알림 규칙은 alert_rules 테이블에 저장되며 POST /v1/alert-rules 로 제출합니다. 이 페이지는 와이어 포맷입니다. 소스 오브 트루스: internal/manager/model/alert/model.go.

와이어 모양

json

{
  "rule_key": "host_cpu_high",
  "kind": "metric_raw",
  "name": "Host CPU pegged",
  "source_type": "ongrid_builtin",
  "scope_type": "host",
  "join_mode": "all",
  "severity": "warning",
  "enabled": true,
  "conditions": [
    { "expr": "node_cpu_usage_percent > 90" }
  ],
  "labels":      { "team": "sre", "service": "host" },
  "annotations": { "summary": "CPU on {{$labels.device_id}} above 90%" },
  "runbook_url": "https://wiki.example.com/runbooks/host-cpu",
  "notify_channel_ids": [12, 17],
  "notify_window_seconds": 600,
  "notify_min_fires": 3
}

필드 레퍼런스

식별

필드	타입	필수	설명
`rule_key`	string	예	dedupe 키와 `incident.rule` 에 쓰이는 안정적 `lower_snake` 식별자. 유일.
`name`	string	예	표시 이름.
`enabled`	bool	아니오 (기본 `true`)	비활성 규칙은 evaluator 가 건너뛰며 "active" 필터에서 숨겨집니다.

Source / scope

필드	타입	필수	설명
`source_type`	enum	예	`ongrid_builtin`, `prometheus_external`. 빌트인 규칙은 정규 `rule_key` 값을 가지며, 외부 규칙은 가져온 Prometheus 알림 규칙 파일에서 유래합니다.
`scope_type`	enum	예	`host`, `global`, `monitoring_pipeline`. evaluator 가 어떤 차원으로 그룹핑할지를 결정합니다 — `host` 는 `device_id` 당 하나의 incident, `global` 은 시스템 전체에 하나의 incident, `monitoring_pipeline` 은 내부 파이프라인 헬스 규칙용입니다.
`join_mode`	enum	예	`all` (모든 조건이 매치되어야 함), `any` (하나라도 매치되면). `conditions` 가 둘 이상일 때만 의미가 있습니다.

Kind

kind 는 evaluator 가 conditions 를 어떻게 해석할지를 구분합니다. 각 kind 는 다른 서브 evaluator 를 구동합니다.

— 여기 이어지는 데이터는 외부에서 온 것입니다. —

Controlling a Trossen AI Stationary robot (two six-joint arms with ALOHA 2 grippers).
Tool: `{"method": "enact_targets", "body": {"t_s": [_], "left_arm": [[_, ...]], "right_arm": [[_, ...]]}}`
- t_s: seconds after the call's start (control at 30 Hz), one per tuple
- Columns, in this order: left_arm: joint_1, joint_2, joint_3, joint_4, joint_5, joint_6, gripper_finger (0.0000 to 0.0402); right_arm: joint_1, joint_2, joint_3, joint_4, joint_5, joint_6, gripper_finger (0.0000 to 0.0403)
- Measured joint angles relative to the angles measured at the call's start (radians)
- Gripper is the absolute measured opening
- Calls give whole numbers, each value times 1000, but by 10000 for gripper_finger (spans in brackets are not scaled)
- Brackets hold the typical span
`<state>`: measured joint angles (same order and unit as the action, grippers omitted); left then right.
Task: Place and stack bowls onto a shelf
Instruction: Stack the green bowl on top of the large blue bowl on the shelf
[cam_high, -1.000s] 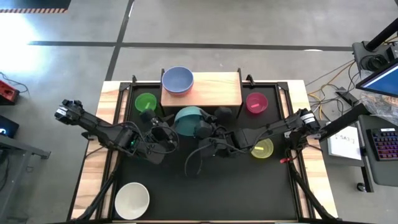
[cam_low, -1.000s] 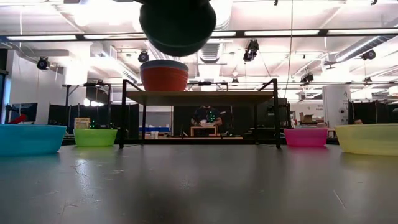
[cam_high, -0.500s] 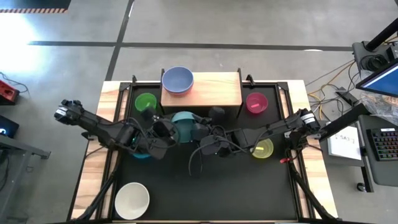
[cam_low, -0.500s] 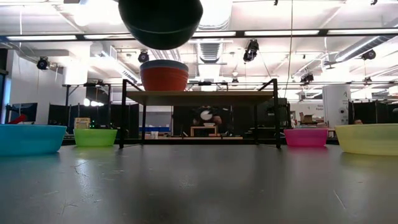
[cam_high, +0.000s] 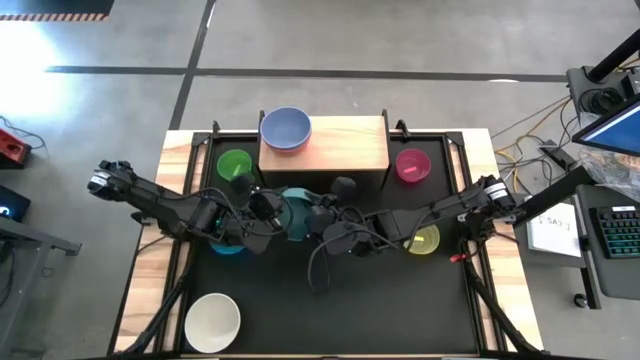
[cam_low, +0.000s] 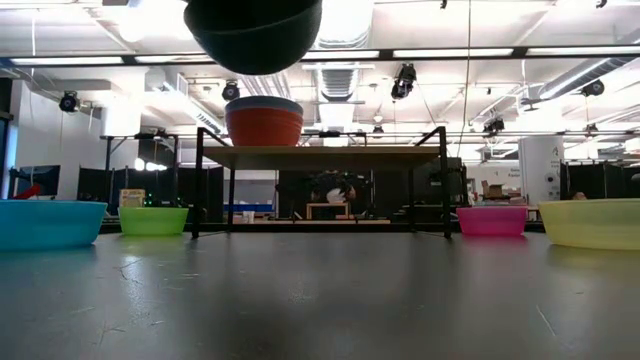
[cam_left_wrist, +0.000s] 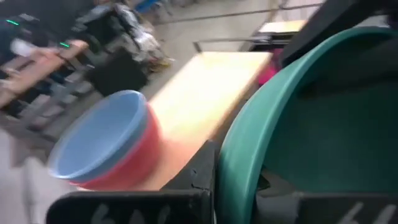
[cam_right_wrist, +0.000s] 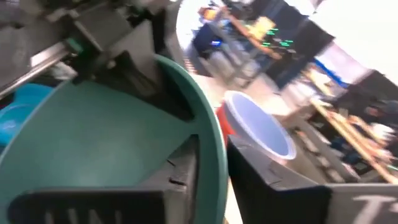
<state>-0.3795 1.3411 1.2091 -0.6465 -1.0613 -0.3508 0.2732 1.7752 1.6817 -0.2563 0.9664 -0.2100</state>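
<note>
Black tabletop (cam_high: 400, 300): teal bowl (cam_high: 295, 200) airborne, rim pinched between left gripper (cam_high: 268, 208) and right gripper (cam_high: 318, 212).

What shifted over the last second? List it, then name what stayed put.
The teal bowl, pinched at its rim by both the left tool and right tool, moved leftward and nearer the front of the table. The slate blue bowl on the shelf and the other bowls on the table stayed put.

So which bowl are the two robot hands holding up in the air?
Find the wooden shelf at the table's far edge. Just in front of it, the left gripper and right gripper pinch opposite rims of the teal bowl. It is the only bowl off the table.
</note>
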Motion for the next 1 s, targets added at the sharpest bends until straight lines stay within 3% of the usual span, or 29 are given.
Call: {"method": "enact_targets", "body": {"t_s": [0.13, 0.43, 0.63, 0.8, 1.0], "left_arm": [[14, 0, 2, -10, 58, -22, 2], [89, -2, 7, 1, 175, -45, 2], [134, -2, 7, -2, 241, -40, 1], [186, -14, 7, -8, 268, 21, 1], [351, -76, 68, -45, 392, 118, 1]], "right_arm": [[-2, -2, 0, -24, -103, 9, 106], [-1, -84, 0, -222, -128, 182, 157], [-1, -170, 0, -389, -179, 317, 171], [-1, -232, 0, -491, -333, 411, 175], [11, -302, -1, -618, -358, 514, 176]]}}
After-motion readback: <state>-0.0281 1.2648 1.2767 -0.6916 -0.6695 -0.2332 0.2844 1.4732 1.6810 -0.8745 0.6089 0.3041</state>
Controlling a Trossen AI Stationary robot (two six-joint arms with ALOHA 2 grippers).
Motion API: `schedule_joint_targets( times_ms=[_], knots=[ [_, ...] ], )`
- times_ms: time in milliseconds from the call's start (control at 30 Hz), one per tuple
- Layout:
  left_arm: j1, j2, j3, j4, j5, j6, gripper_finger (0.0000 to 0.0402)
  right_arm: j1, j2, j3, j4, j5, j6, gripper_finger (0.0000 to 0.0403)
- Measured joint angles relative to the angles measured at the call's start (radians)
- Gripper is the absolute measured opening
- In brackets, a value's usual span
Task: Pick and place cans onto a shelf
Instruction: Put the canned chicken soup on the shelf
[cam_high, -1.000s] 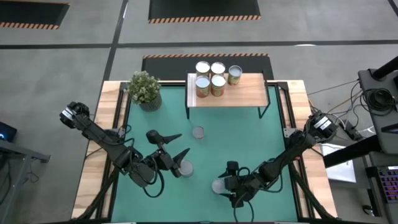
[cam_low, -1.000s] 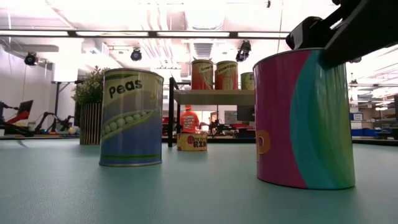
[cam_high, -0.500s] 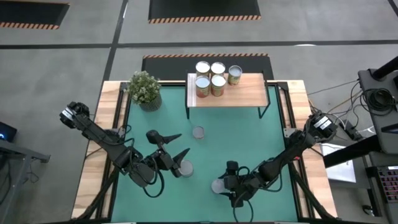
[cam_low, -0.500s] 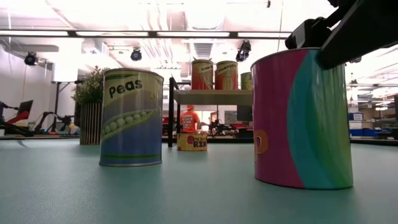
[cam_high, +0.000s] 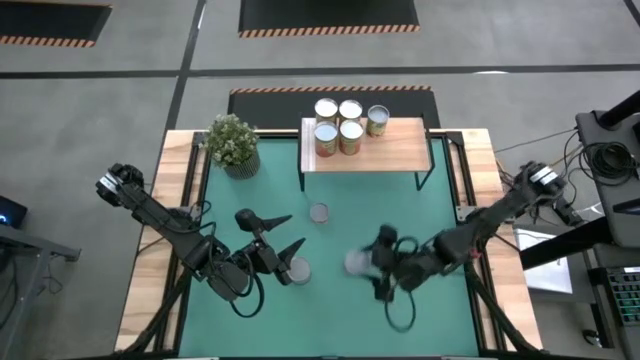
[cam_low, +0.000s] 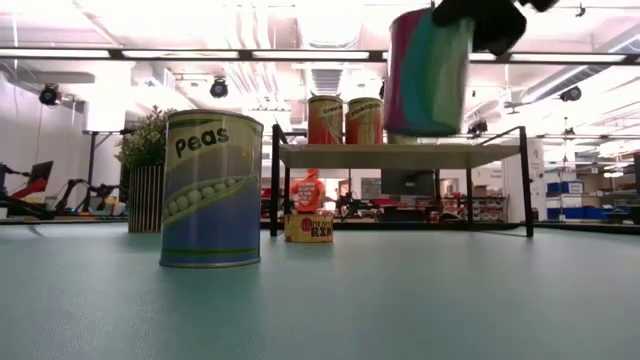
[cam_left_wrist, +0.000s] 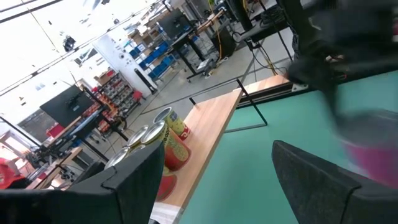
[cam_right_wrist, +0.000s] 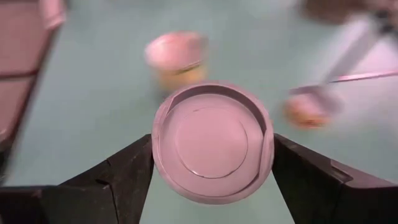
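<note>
My right gripper (cam_high: 362, 264) is shut on a pink and teal can (cam_low: 430, 70), held high above the green mat; its silvery top shows in the right wrist view (cam_right_wrist: 211, 142). My left gripper (cam_high: 297, 229) is open and empty over the mat's left half, beside the peas can (cam_low: 211, 190), which stands on its base on the mat (cam_high: 297, 270). A small low orange can (cam_high: 318, 212) stands on the mat in front of the shelf (cam_high: 390, 148). Several cans (cam_high: 340, 125) stand on the shelf's left end. My right gripper pinches the can between its two fingers (cam_right_wrist: 124, 174), one on each side of the can's wall just below the top rim (cam_right_wrist: 268, 146). The fingers come from above, pointing down. The can hangs nearly upright, lifted clear of the mat.
A potted plant (cam_high: 233, 143) stands at the mat's far left corner. The shelf's right half (cam_high: 405, 145) is bare wood. The shelf's thin black legs (cam_low: 527, 180) stand on the mat. Open mat (cam_high: 400, 215) lies between the lifted can and the shelf.
My right gripper has lifted the pink and teal can off the mat. It has carried it up and toward the table's far edge, toward the shelf. The can has stayed nearly upright.
</note>
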Motion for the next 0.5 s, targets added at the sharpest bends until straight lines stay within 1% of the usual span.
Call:
schedule_joint_targets(
  times_ms=[67, 167, 233, 300, 367, 500],
  knots=[
    [0.000, 0.000, 0.000, 0.000, 0.000, 0.000, 0.0279, -0.042, -0.079, 0.000, -0.087, 0.062, 0.016, 0.0285],
    [0.000, 0.000, 0.000, 0.000, 0.000, 0.008, 0.0279, -0.125, -0.206, 0.000, -0.205, 0.200, 0.094, 0.0284],
    [0.000, 0.000, 0.000, 0.000, 0.000, 0.011, 0.0279, -0.197, -0.279, 0.000, -0.259, 0.243, 0.111, 0.0284],
    [0.000, 0.000, 0.000, 0.000, 0.000, 0.012, 0.0279, -0.282, -0.336, 0.000, -0.298, 0.239, 0.116, 0.0284],
    [0.000, 0.000, 0.000, 0.001, 0.000, 0.015, 0.0279, -0.369, -0.371, 0.000, -0.302, 0.208, 0.094, 0.0284],
    [0.000, 0.000, 0.000, 0.001, 0.000, 0.022, 0.0279, -0.520, -0.390, 0.010, -0.304, 0.134, 0.038, 0.0285]
  ],
)
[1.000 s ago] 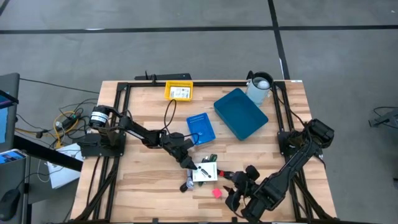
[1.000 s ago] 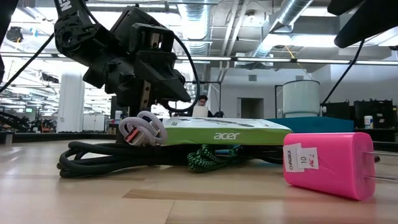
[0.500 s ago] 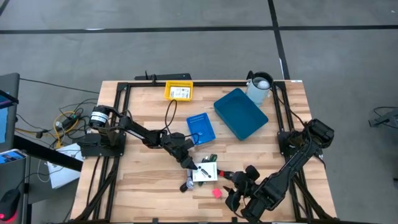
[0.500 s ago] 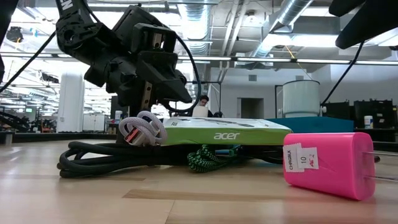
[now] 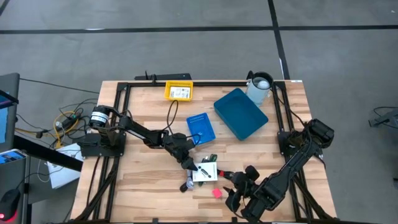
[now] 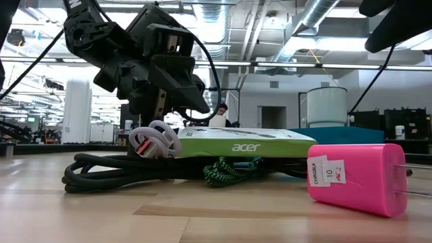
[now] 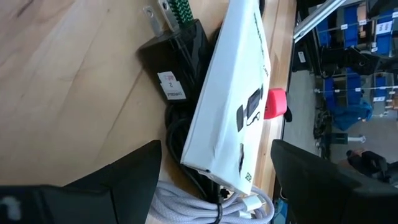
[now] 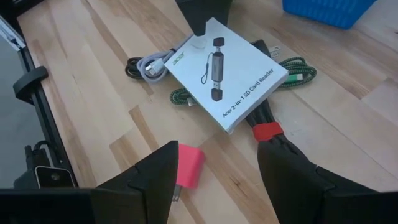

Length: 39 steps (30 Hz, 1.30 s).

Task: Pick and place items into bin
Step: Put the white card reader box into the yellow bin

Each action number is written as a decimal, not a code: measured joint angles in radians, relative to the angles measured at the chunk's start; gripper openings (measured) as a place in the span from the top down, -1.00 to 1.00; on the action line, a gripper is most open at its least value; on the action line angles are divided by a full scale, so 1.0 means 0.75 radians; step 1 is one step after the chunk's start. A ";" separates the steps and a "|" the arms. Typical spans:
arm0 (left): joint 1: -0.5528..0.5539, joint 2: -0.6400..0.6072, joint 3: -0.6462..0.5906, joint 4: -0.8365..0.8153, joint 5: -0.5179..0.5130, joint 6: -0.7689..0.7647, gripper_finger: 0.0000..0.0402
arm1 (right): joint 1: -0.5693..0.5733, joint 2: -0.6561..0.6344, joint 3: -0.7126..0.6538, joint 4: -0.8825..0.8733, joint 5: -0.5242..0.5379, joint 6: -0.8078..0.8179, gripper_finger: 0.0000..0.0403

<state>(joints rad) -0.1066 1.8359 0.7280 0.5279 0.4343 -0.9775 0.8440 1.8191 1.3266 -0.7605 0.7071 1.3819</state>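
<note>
With fingers spread, the left gripper (image 5: 194, 163) hovers at the white Acer card-reader box (image 8: 227, 74), which lies atop black (image 6: 108, 172) and green braided cables (image 8: 297, 70) on the worktop (image 5: 137, 180) (a pink charger (image 8: 189, 167) just beside), while the right gripper (image 5: 231, 178) waits nearby, fingers also apart.

The white box (image 8: 226, 73) carried "acer" near one corner and "Acer 2-in-1 SD Card Reader" along its long edge. Seen side-on in the low view, the box's green edge (image 6: 243, 146) read "acer" in white. Beside the box, the pink charger (image 6: 356, 177) bore a white sticker marked "10". A white sticker on the black plug (image 7: 176, 56) under the box had print too small to read.
</note>
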 joint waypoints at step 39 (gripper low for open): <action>0.035 0.187 0.085 0.186 0.244 -0.095 0.45 | 0.017 0.000 0.000 0.017 -0.031 0.008 -0.06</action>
<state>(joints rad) -0.0803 1.9762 0.7921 0.6670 0.6176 -1.0488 0.8570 1.8191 1.3266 -0.7479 0.6836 1.3876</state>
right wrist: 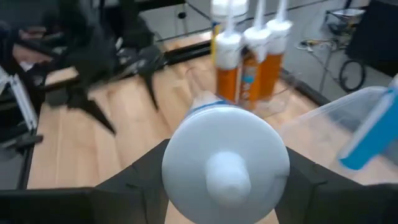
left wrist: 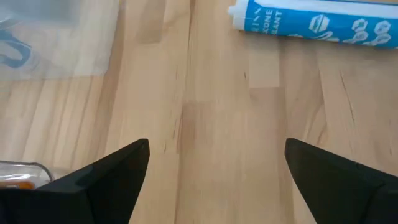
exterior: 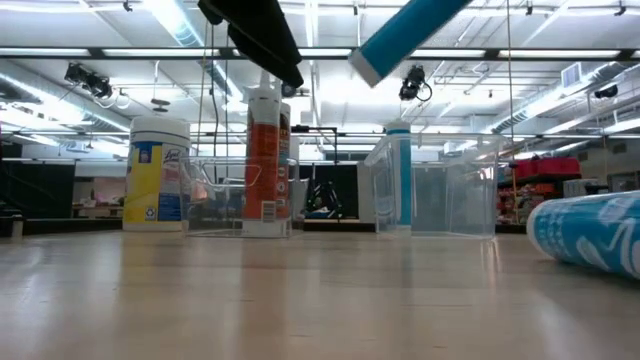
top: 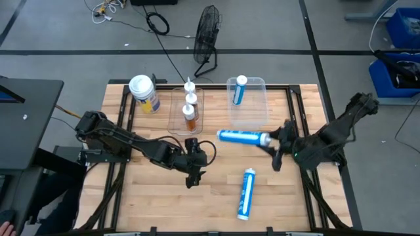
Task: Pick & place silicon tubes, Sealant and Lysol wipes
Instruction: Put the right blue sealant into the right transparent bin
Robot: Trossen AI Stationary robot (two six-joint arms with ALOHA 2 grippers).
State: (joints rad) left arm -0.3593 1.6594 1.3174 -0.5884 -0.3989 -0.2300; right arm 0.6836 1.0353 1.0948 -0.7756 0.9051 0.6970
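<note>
In the high view the right pincer (top: 275,141) sits right of the frame's centre, closed around the nozzle end of a blue tube (top: 241,137) that points left across the wooden surface (top: 216,196). The low view shows this tube (exterior: 405,35) raised off the surface at the top of the frame, tilted. In the right wrist view its white end (right wrist: 225,163) fills the lower middle between the two dark fingers (right wrist: 143,171), which press on either side.

The left pincer (top: 191,176) hangs just below the centre of the high view, its fingers spread wide and holding nothing; the left wrist view shows bare wood between the fingertips (left wrist: 134,155).

A second blue tube (top: 246,193) lies flat in the lower middle of the high view, well apart from both pincers. A third blue tube (top: 239,90) rests inside a clear bin (top: 259,111) at upper centre. Left of that, a narrow clear tray (top: 176,115) holds orange sealant tubes (top: 189,113) standing upright. The Lysol wipes canister (top: 145,94) stands upright at the upper left of the surface, beside the tray.
</note>
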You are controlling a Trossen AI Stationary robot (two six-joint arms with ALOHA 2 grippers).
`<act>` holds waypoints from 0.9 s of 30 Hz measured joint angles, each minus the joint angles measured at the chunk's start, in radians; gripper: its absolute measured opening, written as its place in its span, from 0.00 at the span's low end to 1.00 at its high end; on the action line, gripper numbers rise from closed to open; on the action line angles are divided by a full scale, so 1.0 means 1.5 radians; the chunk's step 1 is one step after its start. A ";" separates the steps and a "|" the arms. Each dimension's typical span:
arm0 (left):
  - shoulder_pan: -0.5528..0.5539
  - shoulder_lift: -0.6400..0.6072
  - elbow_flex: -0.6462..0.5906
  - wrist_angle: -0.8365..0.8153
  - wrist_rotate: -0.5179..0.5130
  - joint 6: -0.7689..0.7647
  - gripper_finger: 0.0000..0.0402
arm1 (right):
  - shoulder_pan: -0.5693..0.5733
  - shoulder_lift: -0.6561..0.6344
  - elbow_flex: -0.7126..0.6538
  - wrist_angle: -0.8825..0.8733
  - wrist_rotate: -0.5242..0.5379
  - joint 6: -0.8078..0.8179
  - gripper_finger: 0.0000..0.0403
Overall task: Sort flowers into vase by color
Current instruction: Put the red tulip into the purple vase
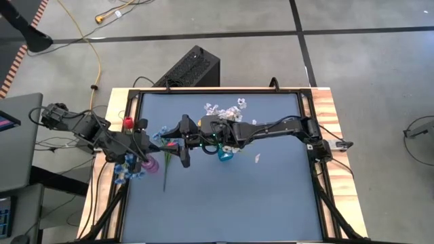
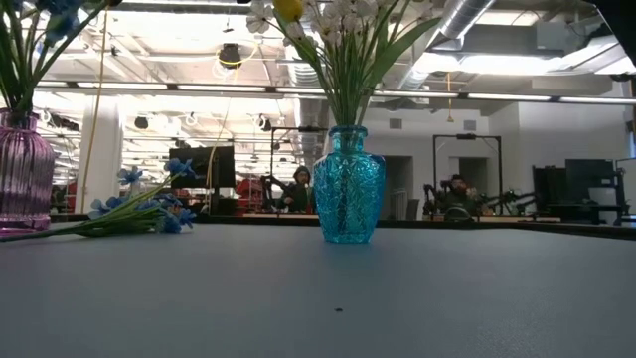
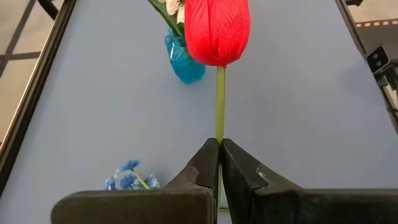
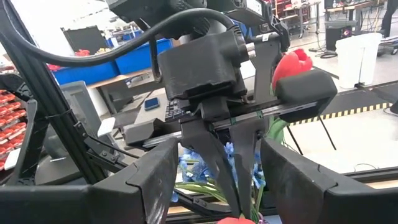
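The left end effector (image 3: 219,163) is clamped on the green stem of a red tulip (image 3: 217,31), held above the table (image 3: 298,112) near its 9 o'clock edge. The right end effector (image 4: 214,180) sits near the table's centre with its fingers spread apart, facing the left one. A turquoise vase (image 2: 349,184) holds white sprays (image 2: 338,20) and a yellow tulip (image 2: 289,9). A pink vase (image 2: 22,174) stands at the 9 o'clock side, with a blue spray (image 2: 139,209) lying just beside it.
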 joint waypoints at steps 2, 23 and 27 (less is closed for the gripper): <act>0.000 0.000 0.000 -0.008 -0.002 -0.003 0.00 | 0.000 0.000 0.000 0.000 0.000 0.000 0.63; -0.012 -0.015 0.000 -0.046 -0.050 -0.066 0.00 | 0.000 0.000 0.000 0.000 -0.018 0.000 0.63; -0.038 -0.033 0.000 -0.046 -0.085 -0.083 0.00 | 0.000 0.000 0.000 0.000 -0.019 0.006 0.63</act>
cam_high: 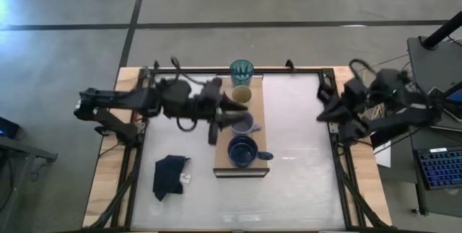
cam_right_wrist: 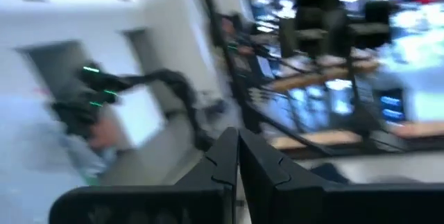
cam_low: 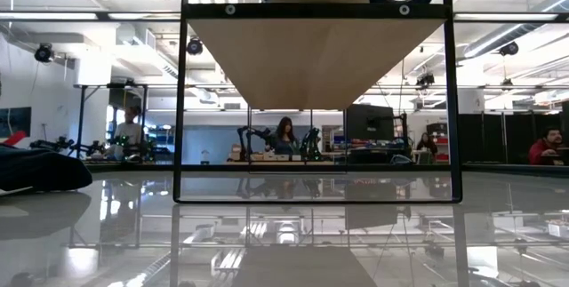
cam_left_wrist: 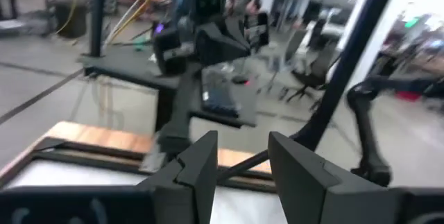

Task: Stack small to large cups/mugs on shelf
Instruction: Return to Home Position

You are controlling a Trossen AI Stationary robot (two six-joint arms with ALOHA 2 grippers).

Kind	상태	하는 일	conditions 모양
`metric_threshold`	UI 전용 입력	친절한 폼. biz 레이어가 저장 시점에 `metric_raw` 로 다시 씁니다. 디스크에서는 이 kind 를 보지 못할 것입니다.	`[{ "metric": "cpu_pct", "operator": ">=", "threshold": 90, "window": "5m", "for": "2m", "aggregator": "avg" }]`
`metric_raw`	live	임의의 PromQL. 티커 구동.	`[{ "expr": "rate(http_500[5m]) > 0.1" }]`
`metric_anomaly`	live	롤링 기준선 (z-score) 으로부터의 편차. PromQuerier 를 통한 티커 구동.	`[{ "metric": "node_cpu_usage_percent", "window": "1h", "z_threshold": 3.0 }]`
`metric_forecast`	live	선형 외삽 (`predict_linear`) 이 미래 윈도 안에서 정적 임계값을 넘는지.	`[{ "metric": "node_filesystem_avail_bytes", "window": "1h", "forecast_for": "24h", "below": 1073741824 }]`
`metric_burn_rate`	live	SLO 에러 예산 다중 윈도 다중 burn-rate (Google SRE Workbook).	`[{ "good": "sum(rate(http_2xx[1h]))", "total": "sum(rate(http_total[1h]))", "slo": 0.999, "long": "1h", "short": "5m" }]`
`log_match`	live (Phase-B)	히트하면 발생하는 LogQL 패턴.	`[{ "expr": "{device_id=\"{{.device_id}}\"} \|= \"panic\"" }]`
`log_volume`	live (Phase-B)	LogQL 스트림 율 (rate) 이 임계값 초과.	`[{ "expr": "sum(rate({app=\"foo\"}[5m])) > 100" }]`
`trace_latency`	live (Phase-B)	서비스에 대한 TraceQL p95 / p99 가 임계값 초과.	`[{ "service": "payments", "percentile": 95, "above_ms": 800, "window": "5m" }]`
`trace_error_rate`	live (Phase-B)	TraceQL 에러 span 비율이 임계값 초과.	`[{ "service": "payments", "above_percent": 1.0, "window": "5m" }]`

전체 Go enum 은 model/alert/model.go 에 있습니다:

const (
    RuleKindMetricThreshold = "metric_threshold" // UI-only input
    RuleKindMetricAnomaly   = "metric_anomaly"
    RuleKindMetricForecast  = "metric_forecast"
    RuleKindMetricBurnRate  = "metric_burn_rate"
    RuleKindMetricRaw       = "metric_raw"
    RuleKindLogMatch        = "log_match"
    RuleKindLogVolume       = "log_volume"
    RuleKindTraceLatency    = "trace_latency"
    RuleKindTraceErrorRate  = "trace_error_rate"
)

레거시 kind (edge_offline, prom_query, ingest_health, edge_absence, health_ingest, event_internal) 는 저장 시 조용히 metric_raw 로 별칭 처리됩니다.

Conditions

conditions 는 배열입니다. 각 원소의 모양은 kind 에 의존합니다 — 위 표 참조. join_mode 는 모든 원소가 매치되어야 (all) 하는지 아니면 하나라도 매치되면 (any) 되는지를 결정합니다.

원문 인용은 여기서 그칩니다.